Pictures do not belong in the output. Reproduce exactly the lines from the start of the records through the line with "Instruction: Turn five".

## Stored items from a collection
• • • • • • •

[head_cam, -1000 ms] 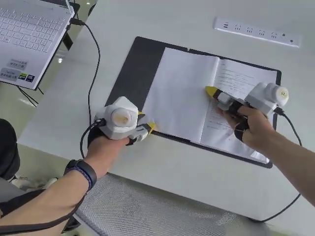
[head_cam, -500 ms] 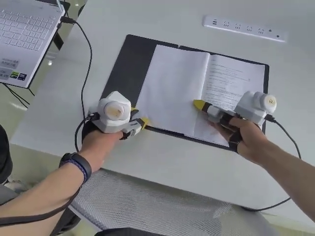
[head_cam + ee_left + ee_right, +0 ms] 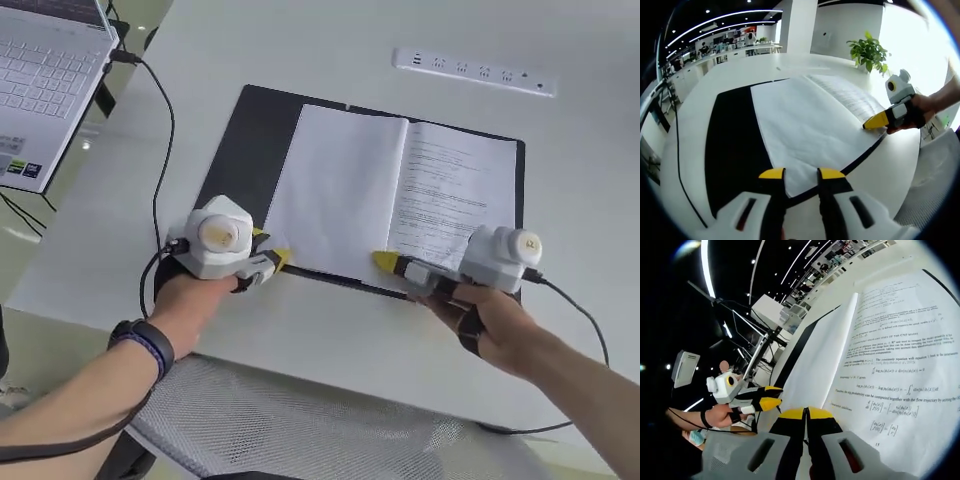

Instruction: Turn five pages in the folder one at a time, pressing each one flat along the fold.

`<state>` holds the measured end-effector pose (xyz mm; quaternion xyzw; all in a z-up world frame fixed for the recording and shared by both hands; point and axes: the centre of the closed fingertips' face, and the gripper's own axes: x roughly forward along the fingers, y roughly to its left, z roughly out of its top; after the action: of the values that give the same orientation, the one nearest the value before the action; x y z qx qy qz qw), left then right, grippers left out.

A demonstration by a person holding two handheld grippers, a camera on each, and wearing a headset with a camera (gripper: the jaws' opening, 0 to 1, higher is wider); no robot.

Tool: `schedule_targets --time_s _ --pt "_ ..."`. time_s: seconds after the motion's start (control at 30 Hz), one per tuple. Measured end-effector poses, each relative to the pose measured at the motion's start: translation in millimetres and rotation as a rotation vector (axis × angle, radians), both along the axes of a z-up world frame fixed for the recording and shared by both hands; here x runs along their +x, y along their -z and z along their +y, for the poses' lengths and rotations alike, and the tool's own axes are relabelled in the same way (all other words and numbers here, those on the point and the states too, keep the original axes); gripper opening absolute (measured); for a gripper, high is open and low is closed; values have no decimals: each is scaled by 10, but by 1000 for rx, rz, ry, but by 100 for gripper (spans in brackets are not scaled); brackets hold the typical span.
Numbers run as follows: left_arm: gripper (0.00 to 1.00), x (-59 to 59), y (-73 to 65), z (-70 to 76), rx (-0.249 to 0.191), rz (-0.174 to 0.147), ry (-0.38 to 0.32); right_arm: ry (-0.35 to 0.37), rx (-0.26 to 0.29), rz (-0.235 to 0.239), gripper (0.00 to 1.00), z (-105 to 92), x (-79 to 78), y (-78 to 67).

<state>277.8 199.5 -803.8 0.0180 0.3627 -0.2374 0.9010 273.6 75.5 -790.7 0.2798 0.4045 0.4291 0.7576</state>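
The black folder (image 3: 245,140) lies open on the white table. A blank turned page (image 3: 335,190) covers its left side and a printed page (image 3: 455,190) its right. My right gripper (image 3: 383,262) is shut with nothing in it, its yellow tips resting at the near end of the fold (image 3: 806,413). My left gripper (image 3: 278,258) sits at the blank page's near left corner. Its jaws (image 3: 801,174) stand a little apart, with the page's edge lying flat between them. In the left gripper view the right gripper (image 3: 870,123) shows at the right.
A laptop (image 3: 45,80) sits at the far left with a black cable (image 3: 160,130) running toward my left hand. A white power strip (image 3: 470,72) lies behind the folder. The table's near edge and a mesh chair (image 3: 300,420) are just below the grippers.
My right gripper has slid along the fold from the page's middle to the folder's near edge. The left gripper has stayed at the page corner. The head view has shifted.
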Motion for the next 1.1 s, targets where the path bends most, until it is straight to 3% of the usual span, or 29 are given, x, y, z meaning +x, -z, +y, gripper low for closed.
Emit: schedule_targets --time_s 0.67,1.1 --pt "24 1 19 0 3 4 23 -11 -48 14 0 -97 -97 156" --pt "23 1 14 9 14 21 40 -7 -86 -4 0 -99 -120 126"
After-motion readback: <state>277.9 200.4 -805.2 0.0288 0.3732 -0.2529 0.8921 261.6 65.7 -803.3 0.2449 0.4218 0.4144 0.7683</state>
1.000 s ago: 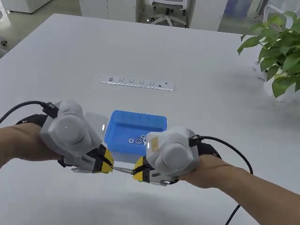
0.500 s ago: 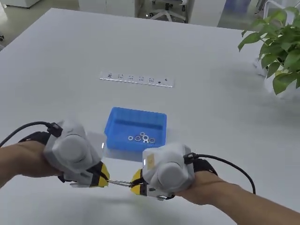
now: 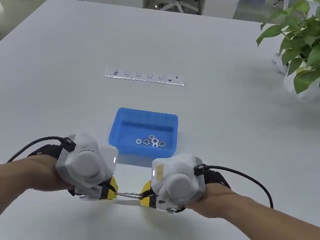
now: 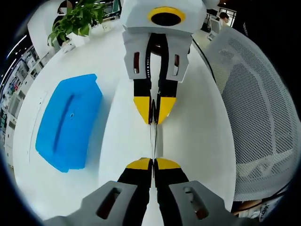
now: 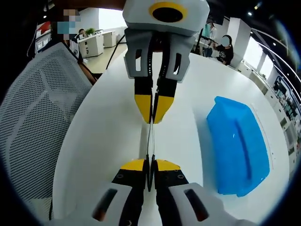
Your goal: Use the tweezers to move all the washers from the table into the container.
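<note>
A thin pair of metal tweezers (image 3: 129, 195) spans between my two grippers near the table's front edge. My left gripper (image 3: 112, 193) is shut on one end of the tweezers (image 4: 153, 141) and my right gripper (image 3: 145, 196) is shut on the other end of the tweezers (image 5: 150, 141). The grippers face each other, tips a short way apart. Beyond them sits the blue container (image 3: 144, 134) with several washers (image 3: 150, 142) lying in it. The blue container (image 4: 68, 120) appears to the left in the left gripper view, and the container (image 5: 240, 146) to the right in the right gripper view.
A white power strip (image 3: 145, 77) lies on the table beyond the container. A potted green plant (image 3: 297, 35) stands at the far right. A mesh office chair (image 4: 254, 108) stands behind the table edge near me.
The head camera has tilted, so the container sits higher in the picture. Both grippers have drawn back toward me, away from the container, still holding the tweezers between them.
</note>
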Demonstrator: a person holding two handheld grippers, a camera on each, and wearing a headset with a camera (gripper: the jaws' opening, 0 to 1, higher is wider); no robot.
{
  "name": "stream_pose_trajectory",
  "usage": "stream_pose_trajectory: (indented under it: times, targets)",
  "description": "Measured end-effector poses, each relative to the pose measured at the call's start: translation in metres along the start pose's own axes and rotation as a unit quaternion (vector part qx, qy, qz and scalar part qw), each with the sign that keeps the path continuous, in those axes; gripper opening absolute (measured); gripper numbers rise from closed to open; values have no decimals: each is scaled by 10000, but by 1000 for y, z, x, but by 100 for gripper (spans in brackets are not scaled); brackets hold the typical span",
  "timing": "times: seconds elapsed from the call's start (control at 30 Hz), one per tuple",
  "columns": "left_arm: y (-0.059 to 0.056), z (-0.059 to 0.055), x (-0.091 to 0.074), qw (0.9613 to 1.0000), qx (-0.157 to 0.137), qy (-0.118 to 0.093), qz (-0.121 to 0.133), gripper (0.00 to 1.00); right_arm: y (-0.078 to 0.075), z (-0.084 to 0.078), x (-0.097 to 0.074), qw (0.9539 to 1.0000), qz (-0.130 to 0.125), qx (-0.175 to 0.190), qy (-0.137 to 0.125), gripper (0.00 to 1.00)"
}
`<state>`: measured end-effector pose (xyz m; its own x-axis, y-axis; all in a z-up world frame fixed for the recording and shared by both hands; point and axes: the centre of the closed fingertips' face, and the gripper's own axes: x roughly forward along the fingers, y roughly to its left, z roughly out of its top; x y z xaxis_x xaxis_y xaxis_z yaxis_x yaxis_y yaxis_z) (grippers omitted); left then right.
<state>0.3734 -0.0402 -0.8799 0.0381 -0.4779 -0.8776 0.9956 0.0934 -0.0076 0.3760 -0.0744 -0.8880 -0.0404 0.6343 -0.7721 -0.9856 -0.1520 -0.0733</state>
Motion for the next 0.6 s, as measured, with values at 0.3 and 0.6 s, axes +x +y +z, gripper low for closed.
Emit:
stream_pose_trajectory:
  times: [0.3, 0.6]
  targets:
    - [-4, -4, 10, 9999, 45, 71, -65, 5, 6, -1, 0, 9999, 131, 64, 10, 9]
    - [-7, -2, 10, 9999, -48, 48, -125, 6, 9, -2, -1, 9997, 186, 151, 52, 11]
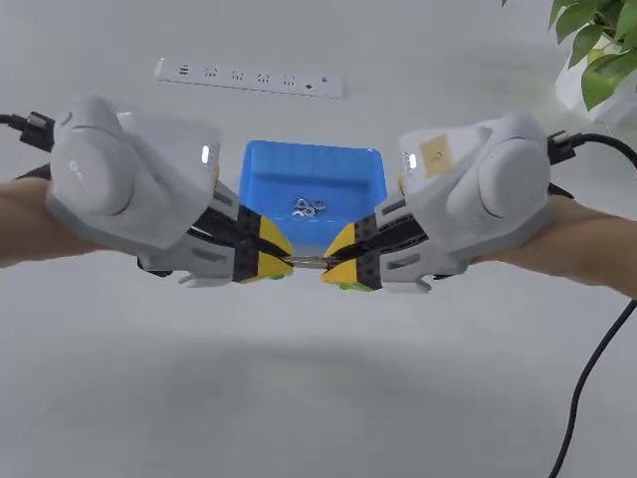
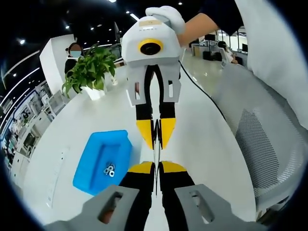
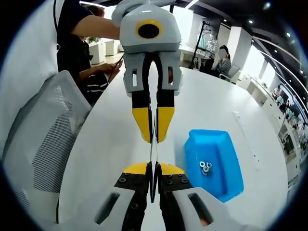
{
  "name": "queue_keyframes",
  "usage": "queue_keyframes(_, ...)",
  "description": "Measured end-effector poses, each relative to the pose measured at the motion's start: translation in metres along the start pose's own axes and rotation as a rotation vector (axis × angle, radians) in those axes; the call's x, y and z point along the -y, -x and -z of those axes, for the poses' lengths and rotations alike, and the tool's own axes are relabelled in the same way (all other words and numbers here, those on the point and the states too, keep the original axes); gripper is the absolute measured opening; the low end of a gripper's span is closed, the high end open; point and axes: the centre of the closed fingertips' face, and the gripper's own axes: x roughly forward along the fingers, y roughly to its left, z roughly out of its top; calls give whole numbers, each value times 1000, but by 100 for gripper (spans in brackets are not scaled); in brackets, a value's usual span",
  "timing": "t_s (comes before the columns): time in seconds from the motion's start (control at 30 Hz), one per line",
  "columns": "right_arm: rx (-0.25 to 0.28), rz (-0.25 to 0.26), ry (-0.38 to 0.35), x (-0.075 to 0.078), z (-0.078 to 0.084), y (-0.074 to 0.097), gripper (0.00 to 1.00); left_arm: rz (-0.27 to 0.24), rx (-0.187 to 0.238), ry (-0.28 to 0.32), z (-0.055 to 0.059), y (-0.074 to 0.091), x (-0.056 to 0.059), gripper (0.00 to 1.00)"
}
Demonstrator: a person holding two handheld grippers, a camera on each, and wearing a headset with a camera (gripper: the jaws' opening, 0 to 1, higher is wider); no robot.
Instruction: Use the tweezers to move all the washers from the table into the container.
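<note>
The white tabletop spreads across the whole head view. Low in the middle of that frame my left gripper and right gripper meet nose to nose above it. Both sets of jaws are closed, each pinching one end of the thin silver metal tweezers, which bridge the small gap between them.

Just above them in the frame sits the blue plastic rectangular container, with a small cluster of silver metal washers lying inside it near the middle.

I judge this to be a re-grip of the tool. One side should loosen only when the other has it firmly, so that the tweezers don't twist or drop, and whichever side takes over needs the pinch mid-shaft so the tips can spring open.

In the right gripper view a grey mesh chair fills the left. In the head view a green leafy plant stands upper right, a white power strip lies upper left, and a black cable trails down the right edge. None of them crowds the container.
</note>
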Motion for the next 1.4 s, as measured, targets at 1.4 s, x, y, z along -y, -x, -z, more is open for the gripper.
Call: queue_keyframes(1.4, -154, -1, -136, 17, 61, -53, 14, 87, -142, 114, 67, -61, -7, 9)
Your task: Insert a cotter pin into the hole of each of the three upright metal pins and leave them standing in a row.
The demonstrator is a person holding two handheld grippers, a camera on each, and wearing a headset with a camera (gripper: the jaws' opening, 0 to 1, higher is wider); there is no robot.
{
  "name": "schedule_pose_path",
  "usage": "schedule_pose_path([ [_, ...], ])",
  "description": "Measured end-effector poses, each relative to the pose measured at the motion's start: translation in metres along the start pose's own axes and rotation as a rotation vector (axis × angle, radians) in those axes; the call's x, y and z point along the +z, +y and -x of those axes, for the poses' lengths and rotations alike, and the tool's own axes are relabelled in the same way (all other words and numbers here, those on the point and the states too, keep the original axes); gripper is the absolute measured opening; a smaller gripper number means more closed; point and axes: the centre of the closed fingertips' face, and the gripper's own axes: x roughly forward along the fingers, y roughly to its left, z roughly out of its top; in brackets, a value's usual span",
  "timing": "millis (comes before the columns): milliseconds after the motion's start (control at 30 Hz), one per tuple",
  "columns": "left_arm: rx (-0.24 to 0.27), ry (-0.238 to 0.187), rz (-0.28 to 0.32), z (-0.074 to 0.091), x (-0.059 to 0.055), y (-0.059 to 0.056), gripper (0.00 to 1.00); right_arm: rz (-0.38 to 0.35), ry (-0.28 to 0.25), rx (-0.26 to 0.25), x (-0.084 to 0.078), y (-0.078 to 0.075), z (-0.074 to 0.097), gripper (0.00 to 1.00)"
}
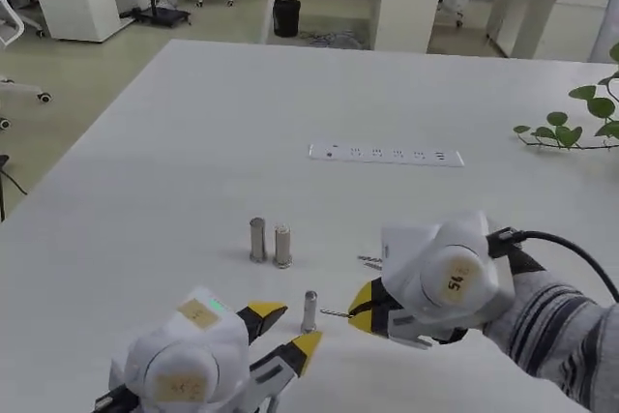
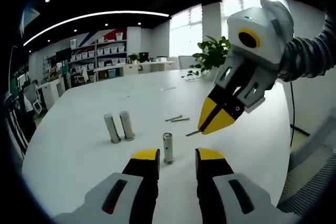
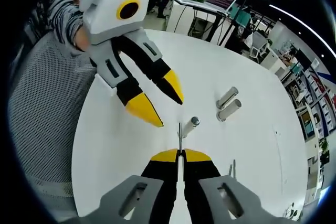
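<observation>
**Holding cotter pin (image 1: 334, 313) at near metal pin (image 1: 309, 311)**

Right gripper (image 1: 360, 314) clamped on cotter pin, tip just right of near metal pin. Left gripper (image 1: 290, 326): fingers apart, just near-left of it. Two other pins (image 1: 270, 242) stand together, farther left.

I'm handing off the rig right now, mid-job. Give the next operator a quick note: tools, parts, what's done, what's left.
Left tool: open, jaws apart just short of the near metal pin, not gripping it.
Right tool: shut on a cotter pin, tip aimed at that pin's top, not yet in.
The other metal pins stand upright side by side farther back; spare cotter pins lie on the table nearby.
Done: no pin visibly fitted.
Left: all three insertions, then line them up in a row.
</observation>
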Motion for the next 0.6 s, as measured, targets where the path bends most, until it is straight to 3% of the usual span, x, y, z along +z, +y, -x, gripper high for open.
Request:
schedule_pose_path([
  [133,0.034,0.01,0.005,-0.008,-0.003,0.005,0.23,-0.015,0.012,-0.005,-0.004,-0.006,-0.005,0.0],
  [600,0.064,0.058,0.033,-0.038,-0.013,0.011,0.19,-0.026,0.023,-0.011,-0.012,-0.016,-0.014,0.0],
])
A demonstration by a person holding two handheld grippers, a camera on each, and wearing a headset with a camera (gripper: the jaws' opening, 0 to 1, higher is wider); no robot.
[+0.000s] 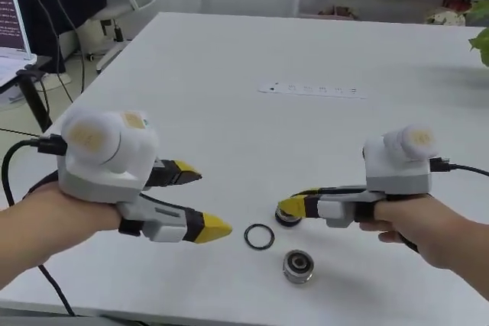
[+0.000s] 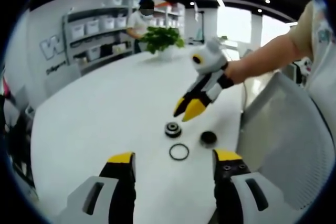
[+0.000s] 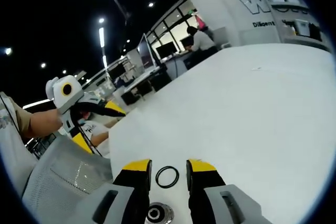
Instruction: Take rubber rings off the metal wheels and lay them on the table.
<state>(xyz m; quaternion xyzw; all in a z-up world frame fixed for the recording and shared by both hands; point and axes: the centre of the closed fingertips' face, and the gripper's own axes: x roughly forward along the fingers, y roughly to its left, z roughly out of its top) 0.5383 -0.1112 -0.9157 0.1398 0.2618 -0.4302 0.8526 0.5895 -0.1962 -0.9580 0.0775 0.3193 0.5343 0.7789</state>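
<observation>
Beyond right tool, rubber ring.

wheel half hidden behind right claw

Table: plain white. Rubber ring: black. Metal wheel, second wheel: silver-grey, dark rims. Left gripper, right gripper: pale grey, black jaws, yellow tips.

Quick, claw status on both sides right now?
Left claw: open wide, holding nothing.
Right claw: open, a metal wheel low between its jaws, no grip evident.
</observation>
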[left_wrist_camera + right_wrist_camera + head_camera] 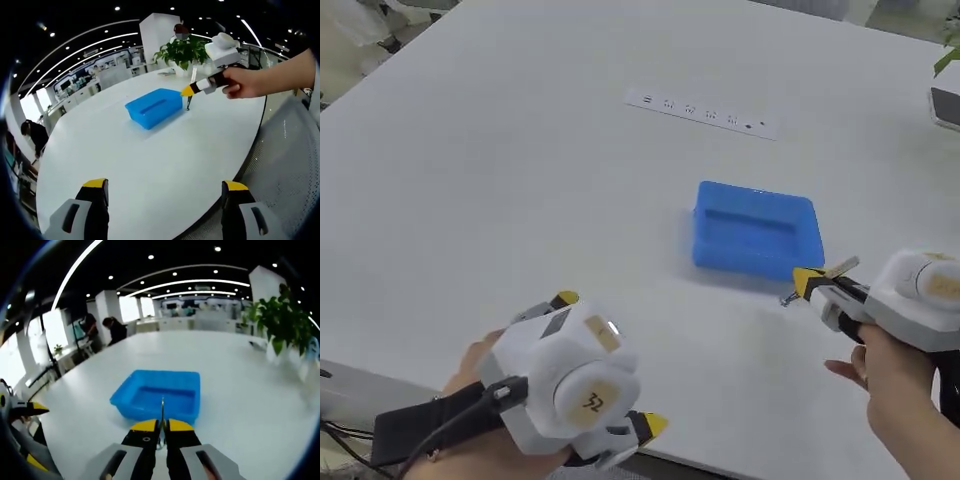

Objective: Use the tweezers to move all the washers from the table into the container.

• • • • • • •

## Task output
[head_cam, -1000 ms] 
[head_cam, -500 ms] 
[head_cam + ee_left + ee_right, +0 ms] 

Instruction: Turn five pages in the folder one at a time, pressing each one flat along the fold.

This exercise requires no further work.